Managing collections

As Jason Bell pointed out in his editorial "A Modern Day Cinderella" (JDJ, Vol. 8, issue 9), the spotlight is on J2EE and as a result many programmers are ignoring the foundation of the JDK. J2SE is the Java equivalent of C/C++ standard libraries. Here we deal with the lower-level entities, like the Number types, Integer, Long, Float, and Double.

The Java Collections Framework (JCF) should be your first choice when faced with the task of managing any type of collection. The Collections API is one of the most useful parts of the JDK. Looking back at the projects I've worked on over the past 13 years, to some degree all of them involved managing collections of data structures.

In this article I'll review the collections architecture. I'll also point out some of the useful features of the collections API (sorting and searching). To begin I'll go over the class categories, followed by a more detailed explanation of each. I encourage you to review Sun's documentation at http://java.sun.com/products/jdk/1.2/docs/guide/collections/reference.html.

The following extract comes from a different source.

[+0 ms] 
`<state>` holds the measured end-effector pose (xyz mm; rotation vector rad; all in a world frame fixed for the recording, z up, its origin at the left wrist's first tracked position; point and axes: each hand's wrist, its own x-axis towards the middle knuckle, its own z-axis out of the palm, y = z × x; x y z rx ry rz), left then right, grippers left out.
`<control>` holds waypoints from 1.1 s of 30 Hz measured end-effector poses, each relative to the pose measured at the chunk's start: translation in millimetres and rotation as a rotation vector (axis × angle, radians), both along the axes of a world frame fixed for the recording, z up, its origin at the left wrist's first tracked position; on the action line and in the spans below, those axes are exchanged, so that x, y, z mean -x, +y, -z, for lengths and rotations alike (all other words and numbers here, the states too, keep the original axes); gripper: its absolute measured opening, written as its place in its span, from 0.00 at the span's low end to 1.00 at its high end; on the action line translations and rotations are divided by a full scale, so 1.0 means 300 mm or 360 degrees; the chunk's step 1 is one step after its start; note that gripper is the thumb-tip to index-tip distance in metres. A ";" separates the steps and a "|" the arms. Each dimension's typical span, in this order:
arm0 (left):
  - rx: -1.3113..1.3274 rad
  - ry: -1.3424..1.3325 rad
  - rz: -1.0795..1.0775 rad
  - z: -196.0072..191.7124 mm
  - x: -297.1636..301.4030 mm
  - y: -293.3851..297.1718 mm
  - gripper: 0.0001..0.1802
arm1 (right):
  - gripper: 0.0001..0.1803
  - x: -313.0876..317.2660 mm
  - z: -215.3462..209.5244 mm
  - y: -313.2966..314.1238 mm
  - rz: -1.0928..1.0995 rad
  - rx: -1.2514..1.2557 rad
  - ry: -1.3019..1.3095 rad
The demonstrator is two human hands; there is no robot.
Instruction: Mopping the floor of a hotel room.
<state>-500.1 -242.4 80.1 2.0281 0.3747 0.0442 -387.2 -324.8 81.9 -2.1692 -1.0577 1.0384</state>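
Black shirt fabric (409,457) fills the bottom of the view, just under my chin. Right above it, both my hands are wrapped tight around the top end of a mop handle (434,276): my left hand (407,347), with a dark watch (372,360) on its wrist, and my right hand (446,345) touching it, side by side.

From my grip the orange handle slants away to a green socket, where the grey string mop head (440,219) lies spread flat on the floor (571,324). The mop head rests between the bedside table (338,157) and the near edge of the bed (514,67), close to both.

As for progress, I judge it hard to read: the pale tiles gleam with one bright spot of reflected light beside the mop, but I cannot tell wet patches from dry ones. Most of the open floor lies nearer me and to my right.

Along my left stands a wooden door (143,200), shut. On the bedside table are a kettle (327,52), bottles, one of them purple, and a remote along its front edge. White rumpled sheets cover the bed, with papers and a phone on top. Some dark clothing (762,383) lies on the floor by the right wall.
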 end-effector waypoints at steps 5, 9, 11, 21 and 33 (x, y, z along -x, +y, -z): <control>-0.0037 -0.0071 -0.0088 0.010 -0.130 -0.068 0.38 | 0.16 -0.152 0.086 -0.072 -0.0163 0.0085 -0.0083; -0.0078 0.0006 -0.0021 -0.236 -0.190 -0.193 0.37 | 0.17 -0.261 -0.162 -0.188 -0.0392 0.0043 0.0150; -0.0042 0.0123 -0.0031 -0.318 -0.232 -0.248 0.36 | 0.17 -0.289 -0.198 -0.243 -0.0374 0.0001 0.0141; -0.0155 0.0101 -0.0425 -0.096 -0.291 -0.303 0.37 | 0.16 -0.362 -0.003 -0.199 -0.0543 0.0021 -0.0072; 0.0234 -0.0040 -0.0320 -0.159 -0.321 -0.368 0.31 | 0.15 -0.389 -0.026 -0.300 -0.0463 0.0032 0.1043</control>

There are explicit class categories in the Collections Framework. The J2SE Collections Framework consists of interfaces, abstract base classes, and concrete implementations that provide a rich set of functionality for us. The implementations are the classes your application should be utilizing behind the scenes. There are implementations based on maps and others that are backed by arrays. You can make your collection read-only or you can add support for multithreaded access. How is a programmer to decide which entity to use? There are two main criteria: thread safety and usage semantics.

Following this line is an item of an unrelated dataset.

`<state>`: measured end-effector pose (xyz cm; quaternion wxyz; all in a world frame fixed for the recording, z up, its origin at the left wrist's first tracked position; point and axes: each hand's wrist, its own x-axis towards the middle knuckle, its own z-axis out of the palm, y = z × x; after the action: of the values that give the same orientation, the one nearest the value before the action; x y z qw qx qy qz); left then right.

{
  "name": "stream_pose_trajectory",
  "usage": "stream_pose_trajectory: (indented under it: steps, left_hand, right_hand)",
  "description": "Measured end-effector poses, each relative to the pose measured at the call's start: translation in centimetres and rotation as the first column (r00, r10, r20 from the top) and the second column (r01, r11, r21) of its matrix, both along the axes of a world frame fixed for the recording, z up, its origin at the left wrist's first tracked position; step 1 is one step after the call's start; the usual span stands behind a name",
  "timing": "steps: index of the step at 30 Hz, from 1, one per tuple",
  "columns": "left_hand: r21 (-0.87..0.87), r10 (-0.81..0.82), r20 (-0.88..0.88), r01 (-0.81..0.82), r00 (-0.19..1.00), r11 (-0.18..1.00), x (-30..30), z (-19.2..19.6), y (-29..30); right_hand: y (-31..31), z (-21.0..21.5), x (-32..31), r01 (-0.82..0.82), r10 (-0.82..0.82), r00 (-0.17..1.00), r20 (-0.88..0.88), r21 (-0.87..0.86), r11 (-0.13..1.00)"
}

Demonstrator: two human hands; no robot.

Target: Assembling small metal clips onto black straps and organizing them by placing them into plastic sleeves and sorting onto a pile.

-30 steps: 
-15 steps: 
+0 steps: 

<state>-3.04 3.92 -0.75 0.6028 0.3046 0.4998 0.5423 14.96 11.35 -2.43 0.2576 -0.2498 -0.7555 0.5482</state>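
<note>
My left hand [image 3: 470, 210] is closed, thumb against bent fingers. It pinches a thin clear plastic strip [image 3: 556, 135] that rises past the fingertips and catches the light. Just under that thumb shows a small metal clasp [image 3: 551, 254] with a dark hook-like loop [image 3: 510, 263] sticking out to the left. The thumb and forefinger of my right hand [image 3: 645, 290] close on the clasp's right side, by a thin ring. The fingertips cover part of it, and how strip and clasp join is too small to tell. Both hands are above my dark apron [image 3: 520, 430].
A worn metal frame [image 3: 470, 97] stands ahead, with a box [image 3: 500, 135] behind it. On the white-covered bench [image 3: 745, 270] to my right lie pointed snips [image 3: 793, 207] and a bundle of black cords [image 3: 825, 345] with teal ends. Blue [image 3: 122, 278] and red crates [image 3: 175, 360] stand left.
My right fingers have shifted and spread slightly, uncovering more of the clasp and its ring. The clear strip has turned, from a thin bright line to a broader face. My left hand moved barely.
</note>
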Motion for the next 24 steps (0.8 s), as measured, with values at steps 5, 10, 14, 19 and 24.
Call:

Usage semantics can be further broken down into collection- or map-based access. The library makes a distinction. The Map interface is not related to any of the Collection interfaces, because its main purpose in life is to map a key to an object, while the collection is just a loosely associated group of objects.

Figure 1 provides a class diagram showing the interfaces that make up the Collections API. The interfaces represent the ideal types you should be passing around in your application.


I strongly urge you to expose only the interfaces to clients of your classes. If you don't do this and instead pass around references to the concrete implementations, your code will become brittle due to the number of changes required to swap out one interface implementation for another. You should strive to expose the most general interface. For example, if a method is to return an ArrayList, first look and see if the methods exposed by the Collection interface will meet the needs of the intended usage (see Table 1). By doing this, you give yourself the opportunity to modify your method to return a LinkedList or any other type supporting the Collection interface. Who knows? You may even want to provide your own implementation of a Balanced Tree, and if you are instantiating and passing around references to a TreeMap, you'll have to alter the code at each reference.


The semantics of Sets are close to those of Lists. However, Sets lack the notion of direct random access. A Set is just a collection of objects that you may iterate over. A useful feature of Sets is that they do not allow duplicates as long as you override hashCode() and equals() from Object. Listings 1-3 provide a short program that will illustrate this effect. There is the main HashSetExample and two Person classes: one that does not override Object.equals()/hashCode() and one that does.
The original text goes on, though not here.